Correspondance (d’Alembert)/Correspondance avec Voltaire/097

Œuvres complètes de D’AlembertBelinTome V (p. 183-184).


Paris, 2 janvier 1769.


Je ne suis plus enrhumé, mon cher maître, mais je me sers d’un scribe pour ménager mes yeux qui sont très faibles aux lumières. Je vous envoie mon discours, puisque vous lui faites l’honneur de vouloir le lire. Je vous l’ai fait attendre quelques jours, et beaucoup plus longtemps qu’il ne mérite, parce qu’il était à courir le monde, et que je n’ai pu le ravoir qu’aujourd’hui ; voulez-vous bien me le renvoyer sous l’enveloppe de Marin ? Il n’est que trop vrai qu’un certain gentilhomme a tenu au roi de Danemarck le ridicule propos qu’on vous a dit. Vous verrez dans mon discours un petit mot de correction fraternelle pour ce gentilhomme qui était présent, et qui, à ce que je crois, l’aura sentie ; car je ne gâte pas ces messieurs. Vous voyez, mon cher ami, ce qui en arrive quand on les flatte ; ils trouvent mauvais qu’on se moque des plats auteurs qu’ils protègent ; on s’expose à de tels reproches quand on caresse ceux qui les font. La critique de Linguel aurait pu être meilleure et de meilleur goût ; cependant, comme il a raison presque en tout, elle a beaucoup chagriné son maussade adversaire ; la liste des phrases tirées de la traduction est bien ridicule, et peut-être aurait suffi.

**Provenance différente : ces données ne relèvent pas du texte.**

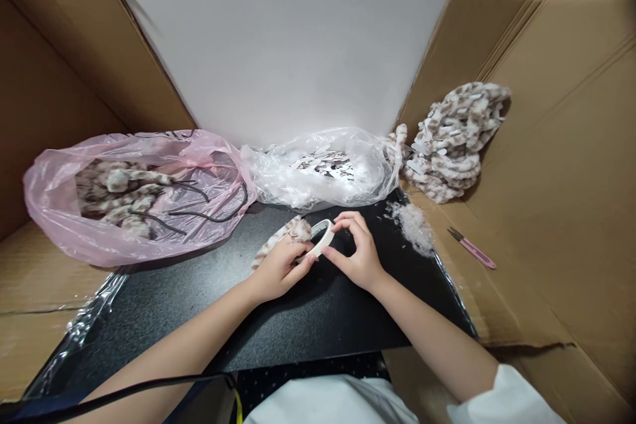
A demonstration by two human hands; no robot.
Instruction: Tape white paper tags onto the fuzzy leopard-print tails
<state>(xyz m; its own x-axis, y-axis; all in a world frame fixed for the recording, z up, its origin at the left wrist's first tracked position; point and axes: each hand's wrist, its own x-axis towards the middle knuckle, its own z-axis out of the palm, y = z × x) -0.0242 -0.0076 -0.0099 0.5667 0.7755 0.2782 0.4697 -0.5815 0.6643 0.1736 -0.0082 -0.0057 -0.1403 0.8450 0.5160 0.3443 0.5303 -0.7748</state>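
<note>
Over the black table, a roll of white tape (325, 238) is held on edge between both hands. My right hand (362, 258) pinches the roll's right side with thumb and fingertips. My left hand (281, 271) is closed around a brown-and-white furry fabric piece (278, 238), and its thumb and fingertips touch the roll's lower left side. Part of the furry piece is hidden behind the left hand. Whether a tape end is peeled loose cannot be made out.
A pink plastic bag (59, 212) with furry pieces and dark cords lies left. Behind the hands is a clear bag (278, 179) of small flat pieces. Furry strips (452, 139) are heaped right, near fluff (412, 228) and pink thread snips (472, 248). Cardboard walls (561, 146) flank the black table (169, 318).
</note>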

Vous devez des regrets au pauvre Damilaville ; il vous était bien attaché. Je savais qu’il était marié, mais non par lui, car il ne me disait rien de ses affaires. J’ai vu sa femme une seule fois, et, d’après cette vue, je doute fort qu’il ait été cocu ; mais ce qui me fâche le plus, c’est que cette vilaine mégère (car c’en était une) emporte tout le peu qu’il laisse, et qu’il ne restera pas même de quoi payer un bon domestique qu’il avait.

Je n’ai point lu la collection des ouvrages de Leibnitz ; je crois que c’est un fatras où il y a bien peu de choses à apprendre.

Il est vrai que j’ai donné cette année deux gros volumes in-4o. de géométrie ; ce seront vraisemblablement les derniers.

Notre secrétaire, toujours convalescent et assez faible, vous fait mille compliments. Quant à l’A, B, C, personne n’ignore qu’il est en effet traduit de l’anglais par un avocat. Vale et me ama.